Richard Nixon thought Lyndon Johnson killed John F. Kennedy, according to legendary political operative Roger Stone.
“Richard Nixon told me in 1982 that he immediately knew who Jack Ruby was when he saw him shoot Oswald,” Stone told The Daily Caller in an extensive interview.
Stone’s new book The Man Who Killed Kennedy: The Case Against LBJ is currently tearing up the Amazon bestseller list and even earned praise from Ron Paul.
Among other revelations, Stone told TheDC that Nixon hired Jack Ruby as a House committee informant at Johnson’s request years prior to the Kennedy assassination, which occurred 50 years ago today.
“Nixon said, ‘The damn thing is, I knew this Jack Ruby. Murray [Chotiner] brought him to me in 1947, said he was one of “Johnson’s boys” and that LBJ wanted us to hire him as an informant to the Committee. We did,'” according to Stone.
“I think Nixon immediately recognized that LBJ was using one his operatives to do ‘clean up’ work on the murder of John Kennedy. Nixon would also say to me ‘Both Johnson and I wanted to be president, but the only difference was I wouldn’t kill for it.’ At other times when I pressed the old man hard on who really killed JFK, Nixon would just shiver and say ‘Texas!’,” Stone said.
“Richard Nixon, Henry Cabot Lodge and Barry Goldwater were convinced that Lyndon Johnson murdered JFK. I mean absolutely convinced.”
But why would Johnson take such a massive risk? Johnson had been Senate Majority Leader and was Vice President of the United States at the time of Kennedy’s execution.

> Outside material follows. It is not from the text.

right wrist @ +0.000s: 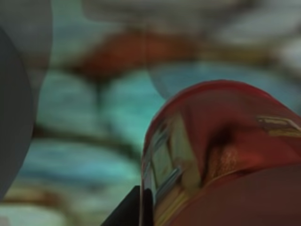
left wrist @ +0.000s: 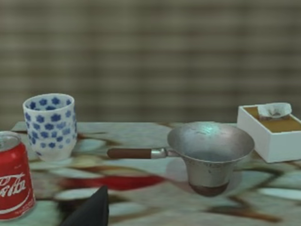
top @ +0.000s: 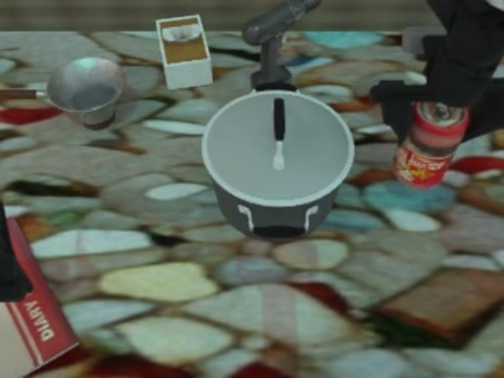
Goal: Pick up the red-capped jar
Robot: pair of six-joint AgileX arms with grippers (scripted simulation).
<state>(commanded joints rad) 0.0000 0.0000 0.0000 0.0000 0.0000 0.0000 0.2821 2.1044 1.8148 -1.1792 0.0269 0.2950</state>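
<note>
Red-capped jar [top: 429, 146] at right claw [top: 438, 101], lid part hidden, grip unclear

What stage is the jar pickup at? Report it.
Done: the right gripper is shut on the red-capped jar at the table's right side, beside the grey pot. In hand: the jar looks raised off the table, though clearance is hard to confirm. Left: little, perhaps more lift. The left arm sits parked at lower left.
</note>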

“Lyndon Johnson was on the verge of political execution at the hands of the Kennedys who despised Johnson for using blackmail and intimidation with a hostile takeover of the vice presidency at the 1960 Democratic convention…All the insiders in DC knew that the Kennedys and LBJ were enemies. Robert Kennedy was within days of destroying LBJ with a two-track program. One was a RFK-fed LIFE magazine expose into LBJ’s epic corruption and ties to his protégé’s Bobby Baker’s scandals. The other was a Senate Rules Committee investigation, also fed by Robert Kennedy, into LBJ’s corruption and kickbacks,” Stone said. “Desperate” does not even begin to describe LBJ’s situation. LBJ was on the verge of not just national humiliation and being dropped from the 1964 Demo ticket, he was looking at the slammer.”
And the idea that Lee Harvey Oswald was a Soviet sympathizer operating either out of ideology or in tandem with left-wing foreign elements?
“One of the great canards that the government and the media have pushed over the decades is that Oswald was a leftist. In fact, Oswald was a U.S. intelligence operative and an FBI informer,” Stone said. “There is an 85 year old anti-Castro Cuban alive today named Antonio Veciana down in Miami. He met 25-35 times with his CIA handler, a man named David Atlee Phillips from Texas. In late August, 1963 Veciana saw his CIA handler with Lee Harvey Oswald in Dallas, Texas. Machiavellians in U.S. intelligence recognized that Oswald’s fake public persona of being a “pro-Castro Marxist” made him an ideal person to frame for the JFK assassination.”
And what of Johnson’s own doubts about the veracity of the Warren Commission Report, expressed in a 1969 interview with Walter Cronkite? Why would he openly claim that he suspected “international connections” if he had an incentive to put the story to rest?
“Behind the scenes in 1963 and 1964, LBJ told many people that Fidel Castro murdered JFK. He implied to another person it was blowback from the Diem assassination. Later Lyndon Johnson said that it was blowback because the USA was running “Murder, Inc.” in the Caribbean,” Stone explained.
“One of LBJ’s greatest manipulations was to tell people behind the scenes that Castro or the Russians did it and if we don’t cover it up and blame it on one dead man, then we are going to have WWIII and 40 million people are going to die. He tried that number on Earl Warren and even laughed later about Warren crying. Any real investigation of a ‘conspiracy’ would have led directly to the feet of LBJ,” Stone said.
Stone’s book is a must-read not only for its insight into the death of an iconic president, but for its unfiltered and extremely entertaining depiction of a political world that Stone for decades has been privy to.